Status:Not yet recruiting
Keywords:Multiple sclerosis , Ibudilast , Progressive multiple sclerosis
Sub Specialty:Multiple Sclerosis
Despite recent improvements in pharmacotherapy for relapsing remitting multiple sclerosis (RRMS), there are no therapies with demonstrated efficacy in progressive multiple sclerosis (MS) in the absence of relapses. The few studies showing efficacy of anti-inflammatory therapies in progressive forms of MS were likely driven by the anti-inflammatory effect of the therapies. There is great need for a safe, effective, and conveniently-administered therapy for progressive MS without overt inflammation. This phase 2 study is to evaluate the safety and activity of Ibudilast.
1. To evaluate the activity of ibudilast (MN-166)) (100 mg/day) versus placebo at 96 weeks as measured by quantitative non-contrast magnetic resonance imaging (MRI) analysis for whole brain atrophy using brain parenchymal fraction (BPF).
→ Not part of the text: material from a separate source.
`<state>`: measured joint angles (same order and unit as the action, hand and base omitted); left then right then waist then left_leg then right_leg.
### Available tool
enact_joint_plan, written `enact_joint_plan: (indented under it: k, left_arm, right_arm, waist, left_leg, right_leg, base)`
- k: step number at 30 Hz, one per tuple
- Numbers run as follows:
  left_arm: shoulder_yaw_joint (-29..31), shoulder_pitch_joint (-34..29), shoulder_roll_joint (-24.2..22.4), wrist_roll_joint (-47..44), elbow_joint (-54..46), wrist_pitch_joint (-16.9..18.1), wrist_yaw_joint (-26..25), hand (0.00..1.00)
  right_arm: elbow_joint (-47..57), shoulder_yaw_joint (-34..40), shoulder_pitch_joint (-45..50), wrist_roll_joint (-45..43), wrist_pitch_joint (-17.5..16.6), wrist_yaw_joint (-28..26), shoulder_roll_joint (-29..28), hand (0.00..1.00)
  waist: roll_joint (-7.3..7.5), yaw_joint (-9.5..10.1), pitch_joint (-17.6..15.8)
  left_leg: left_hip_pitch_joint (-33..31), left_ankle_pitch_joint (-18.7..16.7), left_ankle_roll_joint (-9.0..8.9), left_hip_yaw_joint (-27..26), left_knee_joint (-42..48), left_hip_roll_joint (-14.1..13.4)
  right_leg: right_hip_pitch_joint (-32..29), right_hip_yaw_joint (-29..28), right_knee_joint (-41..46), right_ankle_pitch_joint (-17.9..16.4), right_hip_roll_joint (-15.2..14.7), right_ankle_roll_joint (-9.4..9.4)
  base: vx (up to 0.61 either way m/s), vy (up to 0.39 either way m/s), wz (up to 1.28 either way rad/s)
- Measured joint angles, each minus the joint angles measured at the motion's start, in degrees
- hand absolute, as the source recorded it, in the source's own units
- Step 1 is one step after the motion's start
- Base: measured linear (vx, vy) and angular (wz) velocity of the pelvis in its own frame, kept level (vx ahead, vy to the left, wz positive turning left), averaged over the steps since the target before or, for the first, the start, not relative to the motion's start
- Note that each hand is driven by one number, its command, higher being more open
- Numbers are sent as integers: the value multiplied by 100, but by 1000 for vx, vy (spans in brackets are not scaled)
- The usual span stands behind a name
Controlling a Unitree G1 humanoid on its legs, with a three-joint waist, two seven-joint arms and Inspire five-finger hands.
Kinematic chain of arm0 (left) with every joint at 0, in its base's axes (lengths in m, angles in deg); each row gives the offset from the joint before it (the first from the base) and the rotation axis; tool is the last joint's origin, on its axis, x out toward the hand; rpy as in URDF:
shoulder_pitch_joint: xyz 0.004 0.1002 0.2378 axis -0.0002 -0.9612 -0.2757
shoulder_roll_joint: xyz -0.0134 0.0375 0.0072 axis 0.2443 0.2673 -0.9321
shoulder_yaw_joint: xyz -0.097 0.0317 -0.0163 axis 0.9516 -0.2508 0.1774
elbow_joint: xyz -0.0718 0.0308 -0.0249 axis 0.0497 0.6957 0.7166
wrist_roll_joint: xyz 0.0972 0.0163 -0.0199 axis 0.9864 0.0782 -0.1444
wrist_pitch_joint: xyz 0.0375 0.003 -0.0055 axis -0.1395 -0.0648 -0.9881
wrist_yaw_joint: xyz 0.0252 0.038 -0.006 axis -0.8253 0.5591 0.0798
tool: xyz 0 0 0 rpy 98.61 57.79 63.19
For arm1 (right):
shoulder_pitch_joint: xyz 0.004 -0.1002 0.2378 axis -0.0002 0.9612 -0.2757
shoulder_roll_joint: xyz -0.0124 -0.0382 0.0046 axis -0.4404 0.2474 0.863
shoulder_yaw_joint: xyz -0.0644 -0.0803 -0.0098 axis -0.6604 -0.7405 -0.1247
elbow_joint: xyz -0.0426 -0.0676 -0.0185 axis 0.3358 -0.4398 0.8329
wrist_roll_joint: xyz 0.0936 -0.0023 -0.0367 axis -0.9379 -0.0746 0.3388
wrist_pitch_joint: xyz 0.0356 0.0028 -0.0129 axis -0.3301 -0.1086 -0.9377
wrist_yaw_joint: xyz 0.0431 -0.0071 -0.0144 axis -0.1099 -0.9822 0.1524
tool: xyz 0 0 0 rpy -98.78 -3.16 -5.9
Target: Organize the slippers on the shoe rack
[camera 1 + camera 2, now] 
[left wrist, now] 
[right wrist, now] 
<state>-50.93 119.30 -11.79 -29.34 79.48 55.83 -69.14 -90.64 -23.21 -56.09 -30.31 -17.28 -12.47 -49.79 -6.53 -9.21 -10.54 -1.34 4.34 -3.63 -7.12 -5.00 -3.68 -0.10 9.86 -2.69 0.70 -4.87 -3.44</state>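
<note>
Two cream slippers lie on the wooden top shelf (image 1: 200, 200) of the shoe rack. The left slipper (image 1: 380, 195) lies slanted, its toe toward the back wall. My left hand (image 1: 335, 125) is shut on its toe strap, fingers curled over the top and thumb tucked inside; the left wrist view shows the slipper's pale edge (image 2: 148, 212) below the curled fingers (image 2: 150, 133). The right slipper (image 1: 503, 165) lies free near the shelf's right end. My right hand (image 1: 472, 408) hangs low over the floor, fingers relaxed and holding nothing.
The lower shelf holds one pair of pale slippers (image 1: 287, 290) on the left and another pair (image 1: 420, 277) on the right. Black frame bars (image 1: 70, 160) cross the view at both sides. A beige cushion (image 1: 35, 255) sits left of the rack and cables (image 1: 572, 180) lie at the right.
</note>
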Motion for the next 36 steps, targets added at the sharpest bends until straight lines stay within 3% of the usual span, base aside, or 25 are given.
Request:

2. To evaluate the safety and tolerability of ibudilast (MN-166) (100 mg/day) versus placebo administered orally in subjects with primary progressive multiple sclerosis (PPMS) and secondary progressive multiple sclerosis (SPMS).
To evaluate the activity if ibudilast (MN-166) as measured at 96 weeks versus placebo as measured by the following:
1. Diffusion tensor imaging (DTI) in descending pyramidal white matter tracts
2. Magnetization transfer ratio (MTR) imaging in normal-appearing brain tissue
3. Retinal nerve fiber layer as measured by ocular coherence tomography (OCT)
4. Cortical atrophy as measured by cortical longitudinal atrophy detection algorithm [CLADA]
Additional secondary outcomes to measure activity of ibudilast versus placebo are as follows:
1. Inflammatory disease activity as measured by T1 lesion volume, T2 lesion volume and annualized relapse rate
2. Disability as measured by the expanded Disability Status scale (EDSS) and Multiple Sclerosis Functional Composite (MSFC)
3. Cognitive Impairment using the Symbol Digit Modalities Test and the Selective Reminding Test
4. Quality of Life as measured by Multiple Sclerosis Impact Scale (MSIS-29), EuroQol
5. Dimensions (EQ5D) and Short Form-36 Health Survey (SF-36)
6. Neuropathic pain, as measured by Brief Pain Inventory (BPI)
Exploratory objectives include the evaluation of the pharmacokinetics of ibudilast (MN-166) and correlations of cerebrospinal fluid, serum, and PBMC biomarkers with imaging and clinical measures of progressive disability.